#### [About this task]
Reduce the material below to its lines containing "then".

#### [Source material]
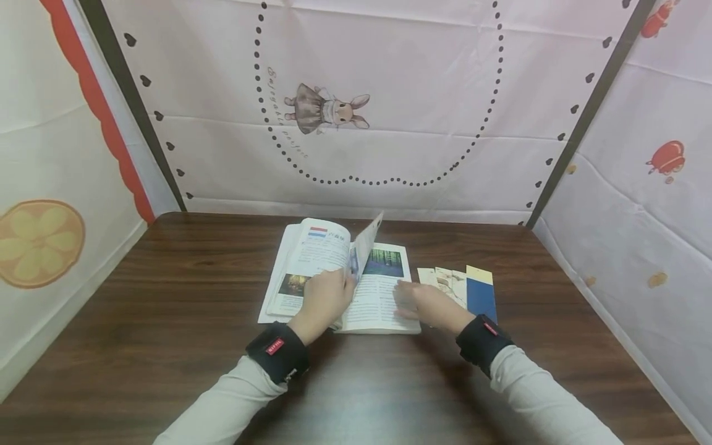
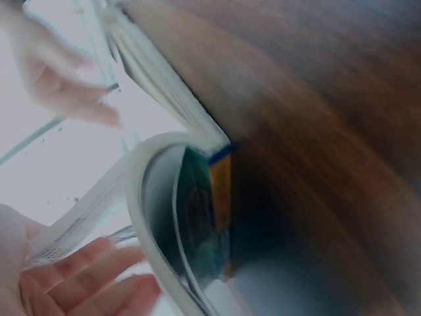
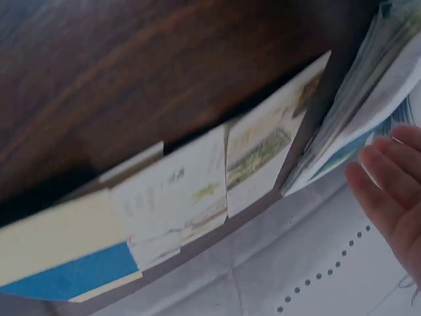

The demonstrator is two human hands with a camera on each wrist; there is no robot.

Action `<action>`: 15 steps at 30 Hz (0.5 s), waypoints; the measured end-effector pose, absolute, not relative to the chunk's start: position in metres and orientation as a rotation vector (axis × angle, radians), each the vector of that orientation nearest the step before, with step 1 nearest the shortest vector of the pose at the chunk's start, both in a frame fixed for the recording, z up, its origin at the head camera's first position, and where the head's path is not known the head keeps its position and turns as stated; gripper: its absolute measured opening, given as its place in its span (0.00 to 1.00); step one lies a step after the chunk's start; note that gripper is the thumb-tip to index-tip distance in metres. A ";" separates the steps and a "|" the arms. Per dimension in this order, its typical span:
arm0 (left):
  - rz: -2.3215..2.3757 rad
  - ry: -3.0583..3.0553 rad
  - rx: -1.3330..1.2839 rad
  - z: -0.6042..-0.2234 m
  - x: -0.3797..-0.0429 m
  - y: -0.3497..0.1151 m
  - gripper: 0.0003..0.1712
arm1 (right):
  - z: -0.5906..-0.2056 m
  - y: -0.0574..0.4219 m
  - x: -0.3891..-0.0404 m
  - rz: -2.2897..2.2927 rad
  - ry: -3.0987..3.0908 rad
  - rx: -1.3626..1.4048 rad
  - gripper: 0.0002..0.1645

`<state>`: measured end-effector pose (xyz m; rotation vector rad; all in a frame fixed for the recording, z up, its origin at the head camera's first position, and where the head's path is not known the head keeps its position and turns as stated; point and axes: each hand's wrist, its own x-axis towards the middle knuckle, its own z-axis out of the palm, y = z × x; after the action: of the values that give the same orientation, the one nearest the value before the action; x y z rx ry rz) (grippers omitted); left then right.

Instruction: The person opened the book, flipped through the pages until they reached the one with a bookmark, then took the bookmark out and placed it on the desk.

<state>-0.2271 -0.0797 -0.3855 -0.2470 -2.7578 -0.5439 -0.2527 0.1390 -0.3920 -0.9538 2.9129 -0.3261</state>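
A thick book (image 1: 384,309) lies spread on the table, with text and photos on its pages. My left hand (image 1: 328,296) grips the left-hand pages, which bend in a curve beside its fingers (image 2: 92,276) in the left wrist view. Near the book's middle, a narrow pale leaf (image 1: 367,244) stands up at a slant by my left thumb. Over the right page, my right hand (image 1: 425,303) is blurred, with its fingers extended and nothing held. In the right wrist view its fingertips (image 3: 368,178) are near the page edges.
Right of the book lie several pale illustrated cards (image 1: 445,281) in an overlapping row, and a blue and yellow card (image 1: 481,296) at the end. The dark wooden table (image 1: 194,296) meets printed cloth walls (image 1: 417,123) at the back and sides.
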 end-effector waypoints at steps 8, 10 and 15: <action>-0.895 -2.650 -0.153 -0.389 -0.222 -0.107 0.39 | -0.401 0.135 -0.253 -0.135 2.812 -0.927 0.52; -0.785 -2.656 -0.161 -0.390 -0.222 -0.110 0.48 | -0.399 0.134 -0.253 -0.075 2.815 -0.939 0.54; -0.336 -2.679 -0.238 -0.392 -0.226 -0.115 0.57 | -0.394 0.131 -0.254 -0.014 2.807 -0.974 0.53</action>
<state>-0.2263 -0.1152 -0.3920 -0.2384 -2.6788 -0.3356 -0.2535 0.1314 -0.3943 -0.9739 2.8067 -0.0136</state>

#### [Answer space]
`<state>`: measured end-effector pose (xyz m; rotation vector rad; all in a frame fixed for the recording, z up, its origin at the head camera's first position, and where the head's path is not known the head keeps its position and turns as stated; point and axes: each hand's wrist, its own x-axis towards the middle knuckle, its own z-axis out of the palm, y = z × x; after the action: of the values that give the same orientation, the one nearest the value before the action; x y z rx ry rz) (grippers omitted); left then right.
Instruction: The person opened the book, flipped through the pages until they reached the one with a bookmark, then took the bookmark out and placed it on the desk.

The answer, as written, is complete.